Can you freeze fresh greens without blanching?

Blanching the greens first is the preferred method for freezing them. Although it is not mandatory, it is possible to freeze fresh greens and other vegetables without freezing them. Pre-freezing your greens before totally freezing them is the best technique to freeze them without blanching.

Is Mizuna a rocket?

Mizuna may be eaten fresh or cooked. Nigella recommends using a rocket (roquette/roquette) found in various shops and Asian grocers as a substitute for Mizuna. Small watercress leaves may also be used as a substitute. 

Is Mizuna the same as Arugula?

Live Earth Farm explains that Arugula and Mizuna are both members of the mustard family. There are specific differences between the two, including the fact that the leaves of Arugula are deeper in colour than Mizuna’s, and the stems of Arugula are green rather than white like Mizuna.

What is red Mizuna?

Mizuna Brassicaceae (the family of cabbage and broccoli) includes Red Mizuna, a hybrid variant of the Japanese heritage green.

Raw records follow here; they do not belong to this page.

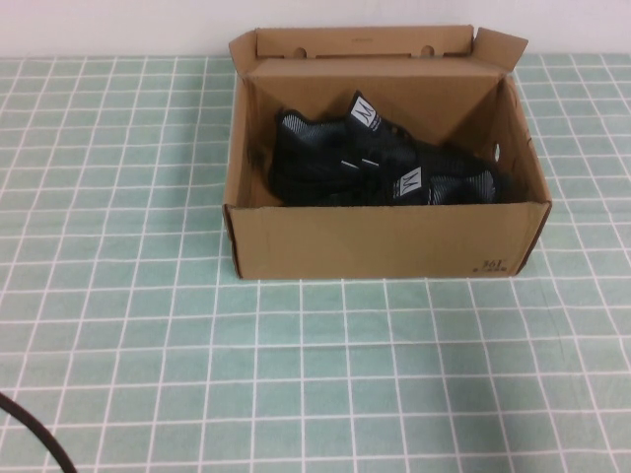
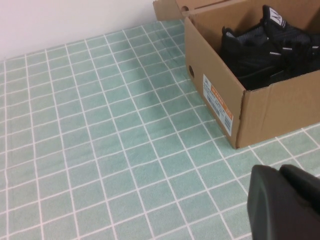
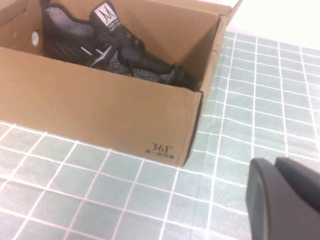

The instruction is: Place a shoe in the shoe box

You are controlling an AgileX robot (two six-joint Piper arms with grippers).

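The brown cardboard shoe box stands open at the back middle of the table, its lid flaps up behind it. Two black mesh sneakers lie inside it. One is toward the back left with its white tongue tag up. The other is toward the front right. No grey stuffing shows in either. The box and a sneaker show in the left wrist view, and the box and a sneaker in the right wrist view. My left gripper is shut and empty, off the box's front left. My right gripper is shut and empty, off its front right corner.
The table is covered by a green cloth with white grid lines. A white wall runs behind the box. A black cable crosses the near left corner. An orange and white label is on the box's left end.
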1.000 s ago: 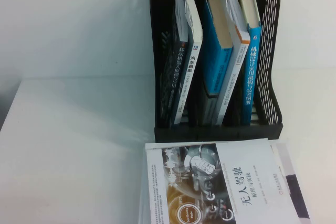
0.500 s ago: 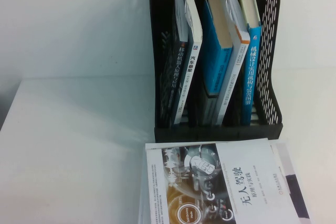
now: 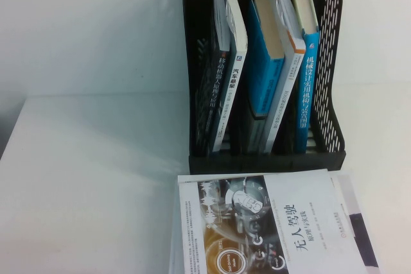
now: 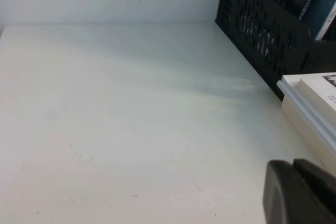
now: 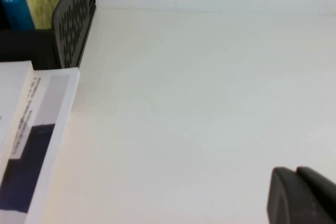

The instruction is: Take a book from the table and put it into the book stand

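Observation:
The book [image 3: 270, 226], white cover with black Chinese title and a dark circular graphic, lies flat on top of a small stack on the table [image 3: 90, 178], just in front of the black book stand [image 3: 263, 158]. The stand holds several upright books in its slots. Neither arm shows in the high view. My left gripper [image 4: 294, 169] is shut and empty over bare table, left of the stack's edge [image 4: 310, 108]. My right gripper [image 5: 295, 174] is shut and empty over bare table, right of the stack [image 5: 37, 129].
Blue-spined books [image 3: 307, 81] and white-spined books [image 3: 234, 75] fill the stand. A white wall rises behind the table. The stand's perforated walls show in the left wrist view [image 4: 257, 30] and the right wrist view [image 5: 73, 19].

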You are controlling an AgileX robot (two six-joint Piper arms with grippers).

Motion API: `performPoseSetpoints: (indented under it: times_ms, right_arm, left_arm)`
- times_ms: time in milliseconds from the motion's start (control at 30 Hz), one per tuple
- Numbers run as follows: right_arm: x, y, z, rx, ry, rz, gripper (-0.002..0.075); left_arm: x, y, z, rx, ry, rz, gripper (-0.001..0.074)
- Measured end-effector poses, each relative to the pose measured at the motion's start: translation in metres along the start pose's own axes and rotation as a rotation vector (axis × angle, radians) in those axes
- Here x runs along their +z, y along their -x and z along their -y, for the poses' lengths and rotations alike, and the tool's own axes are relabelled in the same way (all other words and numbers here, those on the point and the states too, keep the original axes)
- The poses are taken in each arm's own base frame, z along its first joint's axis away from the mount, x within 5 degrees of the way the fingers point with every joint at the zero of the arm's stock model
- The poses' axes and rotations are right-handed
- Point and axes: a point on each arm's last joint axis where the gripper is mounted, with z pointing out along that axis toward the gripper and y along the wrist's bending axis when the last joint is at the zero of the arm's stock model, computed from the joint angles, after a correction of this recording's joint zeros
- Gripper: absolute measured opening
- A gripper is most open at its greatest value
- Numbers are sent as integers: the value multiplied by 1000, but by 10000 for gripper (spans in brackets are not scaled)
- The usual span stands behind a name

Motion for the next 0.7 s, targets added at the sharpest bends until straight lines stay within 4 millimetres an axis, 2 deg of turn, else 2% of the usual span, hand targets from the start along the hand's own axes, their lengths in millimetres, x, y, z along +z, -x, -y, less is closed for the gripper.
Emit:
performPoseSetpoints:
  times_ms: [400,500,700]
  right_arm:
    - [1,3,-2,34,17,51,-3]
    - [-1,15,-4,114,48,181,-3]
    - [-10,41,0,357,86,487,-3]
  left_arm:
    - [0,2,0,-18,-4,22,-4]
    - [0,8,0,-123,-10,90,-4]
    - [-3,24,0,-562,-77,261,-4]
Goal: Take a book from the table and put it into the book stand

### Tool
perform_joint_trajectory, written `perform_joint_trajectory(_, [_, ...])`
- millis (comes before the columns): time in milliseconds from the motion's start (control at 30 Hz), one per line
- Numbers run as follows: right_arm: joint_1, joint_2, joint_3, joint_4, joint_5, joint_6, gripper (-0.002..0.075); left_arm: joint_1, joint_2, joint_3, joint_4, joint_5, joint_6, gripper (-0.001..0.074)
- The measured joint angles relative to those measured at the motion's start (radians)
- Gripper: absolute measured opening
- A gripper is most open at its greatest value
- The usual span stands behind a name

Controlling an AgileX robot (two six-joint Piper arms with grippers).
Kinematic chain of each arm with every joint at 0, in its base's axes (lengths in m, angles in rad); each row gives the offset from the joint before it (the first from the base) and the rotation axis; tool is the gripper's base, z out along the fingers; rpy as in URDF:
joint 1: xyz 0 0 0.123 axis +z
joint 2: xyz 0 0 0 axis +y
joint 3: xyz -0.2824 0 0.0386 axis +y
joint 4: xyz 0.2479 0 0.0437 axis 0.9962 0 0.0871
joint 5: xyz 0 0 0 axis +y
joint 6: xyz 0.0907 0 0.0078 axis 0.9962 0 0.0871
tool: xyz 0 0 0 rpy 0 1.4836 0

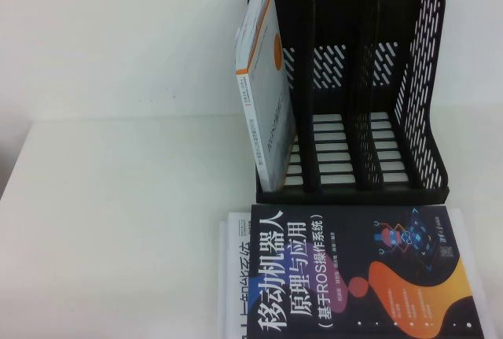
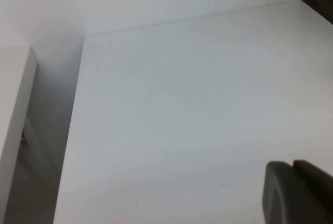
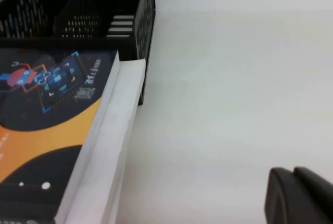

How do you eat purple Mizuna?

Adding it to stir-fries, spaghetti, pizza, and soup will allow you to get the benefits of its flavour without having to cook it. Additionally, you may pickle it for use in grain bowls or atop sandwiches.

What is Beni Houshi mizuna?

Mizuna with mild, soft, lime-green leaves and brilliant purple stems is the new Beni Houshi mizuna. The beneficial phytonutrients in these stems are the same as those in blueberries. The greens may be used as a replacement for spinach or other greens in salads or as a garnish.

What is the rocket?

Annual plant of Brassicaceae family known for its fresh, tart, bitter, and peppery taste, known as Arugula or rocket Garden rocket and eruca are two more familiar names. It’s also known as “bruschetta,” “cola,” “cold,” among other things.

Is Mizuna an annual?

Mizuna is commonly grown as an annual salad green from seed by most gardeners. Full heads should emerge around day 40 for baby greens, harvested in around 20 days. Mizuna enjoys cold temperatures and should be planted in the spring or late summer if you live in a hot region. Can you grow Mizuna in winter?

Mizuna enjoys cold temperatures and should be planted in the spring or late summer if you live in a hot region. It may also be planted in the autumn if your winters are mild, and it should do just well without any further protection.

Are Mizuna seeds edible?

A mild, earthy, mustard-like taste characterises Mizuna’s tender leaves. Leaf stalks have a crunchy texture and a pleasant, juicy flavour. Soups, stir-fries, pizza and pasta toppings, sandwiches and burgers all benefit from their inclusion. The seed pods themselves may be consumed as well.

 How do you grow Mizuna from seed?

  • Sow seeds in the late spring or early autumn, six to twelve weeks before the first fall frost.
  • Prepare a wet, well-draining soil for the seedlings and sow them.
  • Add some manure or compost after loosening the soil to a depth of approximately 12 inches.
  • After sowing the seeds, space them out 2 inches apart and water them well.

Best seeds For growing Mizuna

  1. Mizuna Mustard Green Seeds
  2. Organic Red Streaks Mizuna Mustard Seeds

How long does it take for Mizuna to germinate?

Grow Mizuna with a minimum spacing of six inches for full-sized heads. Starting seeds inside four to five weeks before your final frost date is an option if wanted. Within four to eight days of planting, seeds germinate and grow. Seedlings cultivated inside for at least four weeks should be transplanted.

What is eating my Mizuna?

Although it is resistant to the common brassica illnesses, several pests find it a desirable food source. A row cover may help protect this leafy green from flea beetles, which do the most significant harm. Leaf-eating pests like whiteflies and aphids may also cause damage if left unchecked.

How do you cut Mizuna?

Prepare Mizuna by following these simple steps. Wash or submerge the stalks in many water changes and dry them after trimming a few inches from the base of the plant.